Innolith chairman Alan Greenshields said: “The world has adapted lithium-ion battery technology, which was originally developed for consumer electronic devices, for large grid-scale battery applications. But today’s Li-ion batteries are limited in how many recharge cycles they can achieve and have an inherent risk of fire or explosion.”
“What the world needs is a safe battery that can operate over tens of thousands of cycles and still deliver the power needed. Innolith has created such a battery, which has been tested by third party labs and proven commercially in a demanding application.”
He explained that the Innolith batteries use “an unconventional inorganic electrolyte that delivers far greater durability, but also ensures a safer battery that is fundamentally non-flammable. This is in contrast to organic lithium-ion batteries that have limited usable lives and have caused multiple fires in consumer devices and grid applications.”
He said the technology is “already proven through the deployment of a prototype on the US grid, where the Innolith batteries deliver high power and offer a very long lifetime of over 50,000 cycles. This means that the batteries provide a fraction of the cost-per-cycle compared to conventional Li-ion grid batteries while delivering the high power, high cycle grid-regulation services.”
Production of Innolith batteries is expected to start with production line tests next year and volume production in 2020. Manufacturing and production line automation will be undertaken by specialist partners selected by Innolith.
The company said that its technology would stabilize electricity grids against blackouts, support integration of renewables, recharge the rapidly growing fleets of electric vehicles and enable reliable electrical power in energy-poor countries.

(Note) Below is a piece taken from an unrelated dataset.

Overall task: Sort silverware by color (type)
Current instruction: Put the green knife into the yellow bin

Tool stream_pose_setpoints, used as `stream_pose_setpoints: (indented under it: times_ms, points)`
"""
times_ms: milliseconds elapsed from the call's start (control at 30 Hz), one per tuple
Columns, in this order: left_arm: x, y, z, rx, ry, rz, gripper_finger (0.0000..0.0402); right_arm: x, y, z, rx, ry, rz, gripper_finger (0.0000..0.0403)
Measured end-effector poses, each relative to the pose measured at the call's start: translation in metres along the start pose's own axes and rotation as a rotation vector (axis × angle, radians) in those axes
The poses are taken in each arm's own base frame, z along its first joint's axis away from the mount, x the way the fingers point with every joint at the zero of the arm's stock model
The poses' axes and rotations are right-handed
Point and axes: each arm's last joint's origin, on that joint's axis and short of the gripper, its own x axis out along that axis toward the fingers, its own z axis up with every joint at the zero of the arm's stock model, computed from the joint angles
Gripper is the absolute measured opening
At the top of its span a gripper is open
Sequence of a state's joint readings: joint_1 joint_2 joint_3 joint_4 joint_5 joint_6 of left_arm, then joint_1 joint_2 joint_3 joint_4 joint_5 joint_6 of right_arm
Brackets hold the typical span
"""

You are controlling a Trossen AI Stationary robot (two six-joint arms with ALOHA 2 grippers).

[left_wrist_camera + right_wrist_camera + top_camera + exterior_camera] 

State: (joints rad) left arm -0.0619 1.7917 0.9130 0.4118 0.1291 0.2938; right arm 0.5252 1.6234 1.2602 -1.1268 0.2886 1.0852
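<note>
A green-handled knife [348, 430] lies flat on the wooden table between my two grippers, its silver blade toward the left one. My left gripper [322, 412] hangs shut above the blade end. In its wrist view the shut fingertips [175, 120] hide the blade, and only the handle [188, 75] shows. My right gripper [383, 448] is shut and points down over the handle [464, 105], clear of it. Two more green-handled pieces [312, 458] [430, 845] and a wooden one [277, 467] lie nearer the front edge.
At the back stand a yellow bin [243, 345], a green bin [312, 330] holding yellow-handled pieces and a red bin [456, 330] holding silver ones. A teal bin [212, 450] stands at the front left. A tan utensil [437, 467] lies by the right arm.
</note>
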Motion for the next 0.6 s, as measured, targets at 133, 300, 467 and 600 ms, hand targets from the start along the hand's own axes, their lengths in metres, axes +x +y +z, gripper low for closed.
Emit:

Greenshields added: “Battery manufacture is a mature industry and so cell assembly should be carried out by manufacturing experts who can bring their skills and experience to bear to deliver high quality and low costs. Innolith will work with industry leaders to achieve this while focusing its core R&D, product design and specialty chemical skills.“
Innolith chief executive Sergey Buchin added: “The demand for a high power, high durability and safe battery is not in doubt. Our task is to take the technology into large-scale production and we are at an advanced stage in achieving this. We are on track to procure mass production of Innolith’s high power battery by 2020. Beyond this, our team of scientists is working on new generations of inorganic batteries that promise to deliver substantial gains in performance.”